Kazakhstan Based on satellite data, experts estimate the amount of methane released from a well at Karaturun Vostochny from June to December 2023 to be up to 127,000 tons.
Smoke billows from a methane well for about six months. Photo: Instagram/Mangystau Ecology Department
A methane well in Kazakhstan that leaked for 205 days last year is estimated to have released 127,000 tons of methane into the Earth's atmosphere, environmental scientists said, Business Insider reported on February 17. The new figures were released in an analysis by an international team of researchers from France, Spain, and the Netherlands. That's the equivalent of more than 791,000 gasoline-powered cars driving for a year, according to a calculator on the US Environmental Protection Agency's website.
Using satellite data, scientists recorded a large amount of methane escaping from well 303 at the Karaturun Vostochny gas field in eastern Kazakhstan when an explosion occurred on June 9, 2023, during exploratory drilling. The explosion created a 10-meter-high flame and a 15-meter-wide crater, making it difficult to seal. The fire was finally brought under control on December 25, 2023, when Buzachi Neft, the well operator, pumped drilling mud into the well. However, the company denied that a large amount of methane had leaked, saying that only a negligible amount had escaped.
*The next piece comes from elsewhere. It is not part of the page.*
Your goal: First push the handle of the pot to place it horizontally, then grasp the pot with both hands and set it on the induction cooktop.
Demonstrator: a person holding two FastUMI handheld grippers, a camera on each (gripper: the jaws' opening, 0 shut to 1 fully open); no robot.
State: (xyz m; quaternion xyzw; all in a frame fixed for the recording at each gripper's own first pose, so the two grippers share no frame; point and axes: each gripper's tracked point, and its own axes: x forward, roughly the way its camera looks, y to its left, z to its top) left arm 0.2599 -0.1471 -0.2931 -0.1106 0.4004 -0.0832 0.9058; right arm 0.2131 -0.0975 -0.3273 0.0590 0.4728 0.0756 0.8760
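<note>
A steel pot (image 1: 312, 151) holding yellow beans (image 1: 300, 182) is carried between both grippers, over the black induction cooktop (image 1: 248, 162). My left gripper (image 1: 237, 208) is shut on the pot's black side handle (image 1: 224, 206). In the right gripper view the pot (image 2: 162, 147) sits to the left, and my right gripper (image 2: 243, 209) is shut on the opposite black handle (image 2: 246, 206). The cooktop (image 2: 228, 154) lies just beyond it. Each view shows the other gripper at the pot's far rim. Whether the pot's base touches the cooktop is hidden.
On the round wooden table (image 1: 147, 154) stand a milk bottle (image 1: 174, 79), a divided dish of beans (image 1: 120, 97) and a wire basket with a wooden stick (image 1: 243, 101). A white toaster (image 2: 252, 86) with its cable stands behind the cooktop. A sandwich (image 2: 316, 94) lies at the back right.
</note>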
Methane is a greenhouse gas estimated to have a global warming potential about 28 times greater than CO2. It is also responsible for about 30% of the increase in global temperatures since the Industrial Revolution in the late 18th and early 19th centuries.
Methane gas is transparent to the human eye. But when sunlight passes through a methane plume, it creates a unique signature that can be tracked by some satellites. The Karaturun Vostochny methane leak was initially investigated by the French geo-analytics company Kayrros. The analysis was confirmed by the Netherlands Institute for Space Research and the Polytechnic University of Valencia, Spain.
This could be the second-largest leak ever recorded caused by humans, according to Luis Guanter, an expert at the Polytechnic University of Valencia, who was part of the research team. The most serious leak was the Nord Stream pipeline incident in 2022.